Retired Texas Ranger Hank Whitman was appointed in April as commissioner of the Department of Family and Protective Services. He was blunt with lawmakers during a hearing Austin last week.
“We're losing four employees a day. You do the math on that,” Whitman said.
During his testimony, Whitman told committee members the agency needs to give CPS workers a $12,000 raise and hire an additional 550 investigators.
“I believe anything less than that, we're going to have problems, and I don't want to come back in two years and have them ask me, 'why isn't it fixed?'” Whitman told KPRC.
On the issue of pay, Whitman said some employees were having to save their vehicle maintenance allowance to make ends meet in their personal life.

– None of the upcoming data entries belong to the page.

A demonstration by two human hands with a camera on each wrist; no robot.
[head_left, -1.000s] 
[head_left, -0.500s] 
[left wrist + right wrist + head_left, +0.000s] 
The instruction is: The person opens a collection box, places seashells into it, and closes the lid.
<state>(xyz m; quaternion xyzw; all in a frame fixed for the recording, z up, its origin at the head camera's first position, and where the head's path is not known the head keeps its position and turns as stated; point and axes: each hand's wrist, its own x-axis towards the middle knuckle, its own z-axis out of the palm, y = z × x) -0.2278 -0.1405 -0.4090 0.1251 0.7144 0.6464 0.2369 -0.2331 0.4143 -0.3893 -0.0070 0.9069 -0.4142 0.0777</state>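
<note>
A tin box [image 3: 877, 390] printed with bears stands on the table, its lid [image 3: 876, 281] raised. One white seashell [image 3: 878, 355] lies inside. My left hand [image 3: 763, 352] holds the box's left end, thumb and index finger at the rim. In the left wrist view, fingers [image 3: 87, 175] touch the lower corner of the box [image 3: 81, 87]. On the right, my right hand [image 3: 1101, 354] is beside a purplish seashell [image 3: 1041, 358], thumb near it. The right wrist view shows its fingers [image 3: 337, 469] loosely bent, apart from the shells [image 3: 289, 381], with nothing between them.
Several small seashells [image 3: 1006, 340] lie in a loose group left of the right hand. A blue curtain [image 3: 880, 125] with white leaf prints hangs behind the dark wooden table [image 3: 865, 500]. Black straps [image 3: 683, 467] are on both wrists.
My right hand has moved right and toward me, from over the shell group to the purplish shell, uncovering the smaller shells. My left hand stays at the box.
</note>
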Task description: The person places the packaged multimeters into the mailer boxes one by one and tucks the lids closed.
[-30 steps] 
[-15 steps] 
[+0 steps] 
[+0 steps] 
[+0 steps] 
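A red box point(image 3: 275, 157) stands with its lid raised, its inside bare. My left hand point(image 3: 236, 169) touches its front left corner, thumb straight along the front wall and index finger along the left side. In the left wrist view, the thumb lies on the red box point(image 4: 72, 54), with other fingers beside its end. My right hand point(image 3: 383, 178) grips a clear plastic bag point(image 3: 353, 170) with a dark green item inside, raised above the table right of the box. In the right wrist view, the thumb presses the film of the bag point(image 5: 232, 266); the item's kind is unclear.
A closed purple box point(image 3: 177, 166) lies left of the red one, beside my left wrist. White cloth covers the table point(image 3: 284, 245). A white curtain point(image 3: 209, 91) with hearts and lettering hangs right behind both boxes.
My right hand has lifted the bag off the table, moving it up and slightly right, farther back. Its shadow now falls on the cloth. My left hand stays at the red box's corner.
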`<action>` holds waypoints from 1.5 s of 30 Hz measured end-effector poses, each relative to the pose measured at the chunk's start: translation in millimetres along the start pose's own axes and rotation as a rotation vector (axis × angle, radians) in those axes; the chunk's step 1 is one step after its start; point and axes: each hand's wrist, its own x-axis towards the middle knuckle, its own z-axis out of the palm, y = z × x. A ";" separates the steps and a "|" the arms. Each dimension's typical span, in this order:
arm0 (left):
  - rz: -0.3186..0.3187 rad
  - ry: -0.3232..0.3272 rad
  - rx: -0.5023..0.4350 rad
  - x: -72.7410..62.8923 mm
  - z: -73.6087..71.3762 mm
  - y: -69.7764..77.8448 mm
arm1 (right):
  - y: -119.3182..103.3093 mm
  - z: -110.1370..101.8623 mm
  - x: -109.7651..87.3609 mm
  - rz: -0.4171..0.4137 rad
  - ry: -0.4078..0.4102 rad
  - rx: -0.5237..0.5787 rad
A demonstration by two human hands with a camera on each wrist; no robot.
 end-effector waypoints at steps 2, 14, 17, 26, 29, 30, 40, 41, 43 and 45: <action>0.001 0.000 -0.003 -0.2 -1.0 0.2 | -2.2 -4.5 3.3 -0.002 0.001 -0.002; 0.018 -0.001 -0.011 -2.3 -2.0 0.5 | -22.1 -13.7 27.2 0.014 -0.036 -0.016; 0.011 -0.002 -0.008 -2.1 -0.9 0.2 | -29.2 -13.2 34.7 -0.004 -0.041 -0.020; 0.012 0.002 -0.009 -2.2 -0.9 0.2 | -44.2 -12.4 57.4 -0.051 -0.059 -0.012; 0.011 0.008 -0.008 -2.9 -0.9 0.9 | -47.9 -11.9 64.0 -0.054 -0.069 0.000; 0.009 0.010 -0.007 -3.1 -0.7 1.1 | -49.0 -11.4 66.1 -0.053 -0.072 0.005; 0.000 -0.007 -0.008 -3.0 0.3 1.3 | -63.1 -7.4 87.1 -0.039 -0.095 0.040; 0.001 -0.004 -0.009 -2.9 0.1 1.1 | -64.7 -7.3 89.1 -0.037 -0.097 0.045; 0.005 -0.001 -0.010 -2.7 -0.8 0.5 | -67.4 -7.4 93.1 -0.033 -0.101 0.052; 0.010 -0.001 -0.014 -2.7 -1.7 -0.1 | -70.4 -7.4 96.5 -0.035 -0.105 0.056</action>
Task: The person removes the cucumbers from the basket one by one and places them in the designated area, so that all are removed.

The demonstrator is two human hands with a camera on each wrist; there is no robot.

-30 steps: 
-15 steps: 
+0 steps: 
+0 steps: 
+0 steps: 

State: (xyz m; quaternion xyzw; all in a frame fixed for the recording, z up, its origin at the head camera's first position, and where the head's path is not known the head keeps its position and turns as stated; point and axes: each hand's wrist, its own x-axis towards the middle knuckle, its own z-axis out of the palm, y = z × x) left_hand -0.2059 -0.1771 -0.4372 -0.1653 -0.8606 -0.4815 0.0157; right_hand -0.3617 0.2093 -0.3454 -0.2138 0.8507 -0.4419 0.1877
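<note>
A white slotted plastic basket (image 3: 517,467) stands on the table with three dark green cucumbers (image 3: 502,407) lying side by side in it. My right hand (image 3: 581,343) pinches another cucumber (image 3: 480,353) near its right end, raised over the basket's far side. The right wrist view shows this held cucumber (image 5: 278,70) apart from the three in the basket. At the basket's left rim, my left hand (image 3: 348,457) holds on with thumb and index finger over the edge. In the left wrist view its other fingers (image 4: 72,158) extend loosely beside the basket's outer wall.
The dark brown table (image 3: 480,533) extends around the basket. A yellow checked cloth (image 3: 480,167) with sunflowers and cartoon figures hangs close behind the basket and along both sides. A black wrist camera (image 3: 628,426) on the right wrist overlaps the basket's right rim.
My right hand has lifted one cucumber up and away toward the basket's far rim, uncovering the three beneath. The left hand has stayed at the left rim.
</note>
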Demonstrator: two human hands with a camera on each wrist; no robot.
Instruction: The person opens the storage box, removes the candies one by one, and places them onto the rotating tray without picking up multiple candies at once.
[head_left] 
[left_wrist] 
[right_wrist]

“They save their money up, instead of buying tires, and doing the maintenance and buying the gas, to put food on their table. That's disgraceful,” Whitman told lawmakers.
Whitman said boosting pay, hiring more people and better training for incoming employees will help raise morale and lower turnover rates.
“When caseworkers are overworked, mistakes happen,” said Whitman. “It becomes a numbers game and the sensitivity issue goes out the door.”
A Senate finance committee recently proposed giving DFPS an additional $75.3 million to pay for the $12,000 raise and hire 136 new workers. However, since no plan has been formally approved, CPS is still waiting on the emergency infusion of resources.
In the interim, the Texas Department of Public Safety has been helping CPS track down at-risk children.
All of the issues dogging CPS were highlighted earlier this year when a 4-year-old Dallas area girl was beaten to death. Leiliana Wright was killed in March despite repeated calls for help to CPS by her grandmother.
“I called CPS, I called the governor, I called whoever could,” Alisa Clakely told Dallas TV station KXAS.
Clakely said CPS was slow to react to the danger her granddaughter was facing.
“My whole family called, friends called, I called them. I even sent the CPS worker the pictures and I was like, 'tell me something is not wrong,'” Clakely said.
Leiliana's mother and her boyfriend have been charged with felony injury to a child. CPS officials said two workers involved in Leiliana's case were fired and the third employee resigned.
“This was a tragedy that should never have happened,” said Clakely.